GitLab provides the ability to resend webhook requests in the UI. Documentation here
A customer would like the ability to be able to resend any failed requests using the API so they can resend them programmatically when they have many failures (hundred or more).
Proposal
Add API endpoints that would allow users to resend failed project and group webhook requests. In the UI we call these webhook events.
We can do this by providing two endpoints each to project hooks and group hooks that would add extra value in general to our API besides just resending failed webhook events:
GET /{projects|groups}/:id/hooks/:hook_id/events - this would expose the same data as when you edit a webhook in the UI and select Recent events.
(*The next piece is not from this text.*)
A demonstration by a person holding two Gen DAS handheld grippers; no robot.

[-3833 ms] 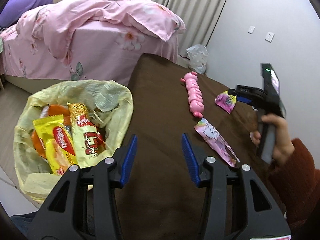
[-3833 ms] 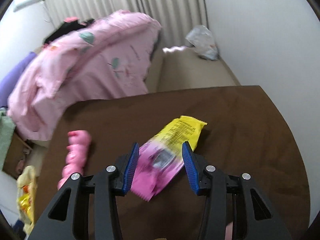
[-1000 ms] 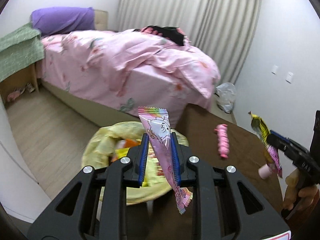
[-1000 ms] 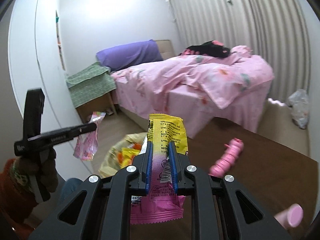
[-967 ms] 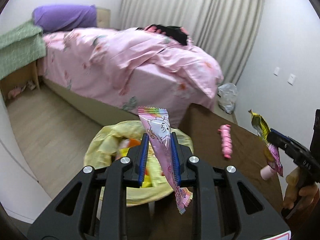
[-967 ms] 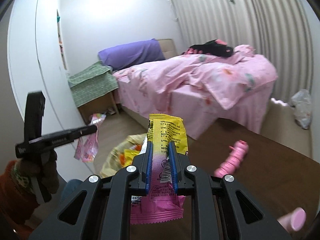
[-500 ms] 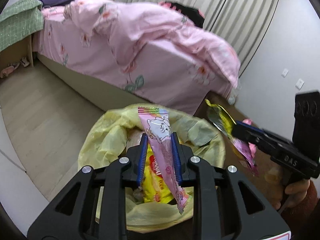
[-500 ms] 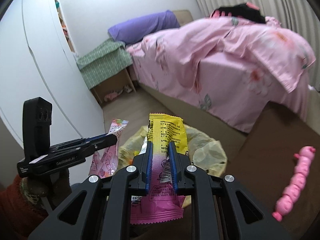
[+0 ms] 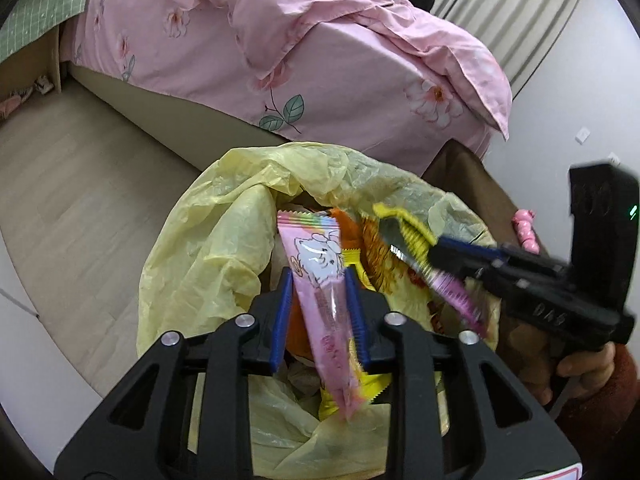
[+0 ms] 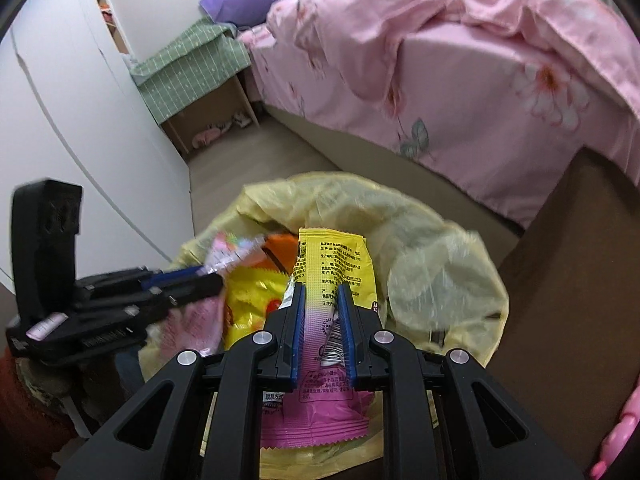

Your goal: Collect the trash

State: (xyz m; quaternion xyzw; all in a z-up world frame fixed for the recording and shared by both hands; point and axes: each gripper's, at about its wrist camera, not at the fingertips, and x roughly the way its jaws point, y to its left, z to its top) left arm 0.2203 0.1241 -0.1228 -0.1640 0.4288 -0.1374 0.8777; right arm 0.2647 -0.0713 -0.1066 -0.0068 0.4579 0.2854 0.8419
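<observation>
A yellow trash bag (image 9: 208,248) stands open on the floor with several snack wrappers inside. My left gripper (image 9: 318,274) hangs over its mouth. Its jaws are opening, and a long pink bunny wrapper (image 9: 320,256) stands loose between them, with a gap at the left pad. My right gripper (image 10: 321,286) is shut on a yellow and pink wrapper (image 10: 332,252), also above the trash bag (image 10: 440,248). In the left wrist view the right gripper (image 9: 434,252) comes in from the right with its wrapper (image 9: 412,240). In the right wrist view the left gripper (image 10: 212,276) shows blurred at the left.
A bed with pink bedding (image 9: 320,60) runs behind the bag. The brown table (image 10: 580,260) borders the bag on the right, with a pink toy (image 9: 526,228) on it. White wardrobe doors (image 10: 60,100) and a green-covered nightstand (image 10: 188,68) stand to the left.
Both grippers have come down and closer to the bag, which now fills the middle of both views. The left jaws stand a little wider around the pink wrapper.
</observation>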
It would allow filtering by the response status (to allow people to see only failures, for example)
It would allow sorting by ascending or descending order
POST /{projects|groups}/:id/hooks/:hook_id/events/:hook_log_id/resend - this would be the same functionality as in the controller when you resend any of the WebHookLog records (resend the webhook event).
This would allow people to resend failed webhook requests in the follow way:
See their webhook events in the API (parity with the UI).
Filter those events to see the failures.
Use the id of any event (including failures) to resend it (parity with the UI).
Control the rate at which those events are resent, and decide which order to send them in.
Implementation
Project hooks endpoints are defined in API::ProjectHooks (lib/api/project_hooks.rb).
Group hooks endpoints are defined in API::GroupHooks (lib/api/group_hooks.rb).
GET /{projects|groups}/:id/hooks/:hook_id/events
This will expose web_hook_logs records for a webhook (WebHook#web_hook_logs).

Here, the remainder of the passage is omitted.